Tullio.jl

Tullio is a very flexible einsum macro. It understands many array operations written in index notation, for example:

@tullio M[x,y,c] := N[x+i, y+j,c] * K[i,j]     # sum over i,j, and create M

@tullio S[x] = P[x,y] * log(Q[x,y] / R[y])     # sum over y, and write into S

@tullio A[i,j] += B[i,k,l] * C[l,j] * D[k,j]   # sum over k,l, and add to values in A

@tullio (*) Z[j] := X[ind[k],j] * exp(-Y[k])   # product over k

Used by itself the macro writes ordinary nested loops much like Einsum.@einsum. One difference is that it can parse more expressions (such as the convolution M, and worse). Another is that it will use multi-threading (via Threads.@spawn) and recursive tiling, on large enough arrays. But it also co-operates with various other packages, provided they are loaded before the macro is called:

It uses LoopVectorization.@avx to speed many things up. (Disable with avx=false.) On a good day this will match the speed of OpenBLAS for matrix multiplication.
It uses TensorOperations.@tensor on expressions which this understands. (Disable with tensor=false.) These must be Einstein-convention contractions of one term; none of the examples above qualify.
It uses KernelAbstractions.@kernel to make a GPU version. (Disable with cuda=false.) This is somewhat experimental, and may not be fast.

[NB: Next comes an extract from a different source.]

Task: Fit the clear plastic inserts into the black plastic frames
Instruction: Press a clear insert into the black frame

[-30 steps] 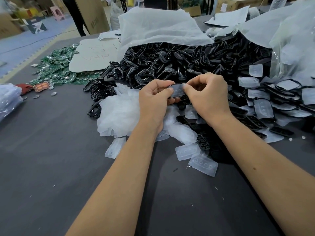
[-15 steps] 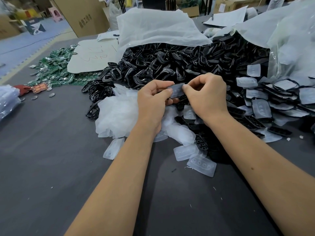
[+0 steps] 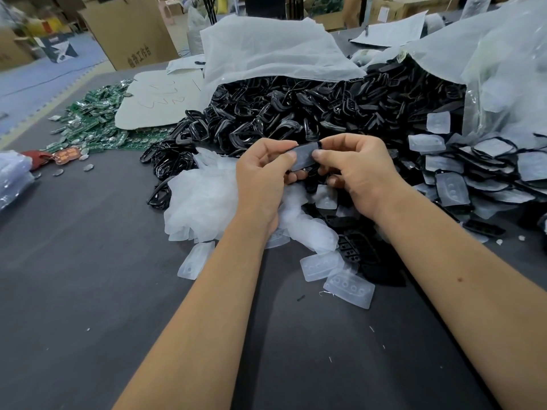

The macro also tries to provide a gradient for use with Tracker or Zygote. (Disable with grad=false, or nograd=A.) This is done in one of two ways:

By default it takes a symbolic derivative of the right hand side expression. When using @tensor, this writes another @tensor expression for each input array, otherwise it simply fills in all the gradient arrays at once. (Only for reductions over + or min/max.)
The option grad=Dual uses instead ForwardDiff to differentiate the right hand side (only for reductions over +). This allows for more complicated expressions.

The expression need not be just one line, for example:

@tullio out[x, y] := @inbounds(begin  # sum over k
        a,b = off[k]
        mat[mod(x+a), mod(y+b)]
    end) (x in axes(mat,1), y in axes(mat,2)) grad=Dual nograd=off

Here the macro cannot infer the range of the output's indices x,y, so they must be provided explicitly. (If writing into an existing array, with out[x,y] = begin ... or +=, then ranges would be taken from there.) Because it sees assignment being made, it does not attempt to sum over a,b, and it assumes that indices could go out of bounds so does not add @inbounds for you. (Although in fact mod(x+a) == mod(x+a, axes(mat,1)) is safe.) It will also not be able to take a symbolic derivative, but dual numbers will work fine.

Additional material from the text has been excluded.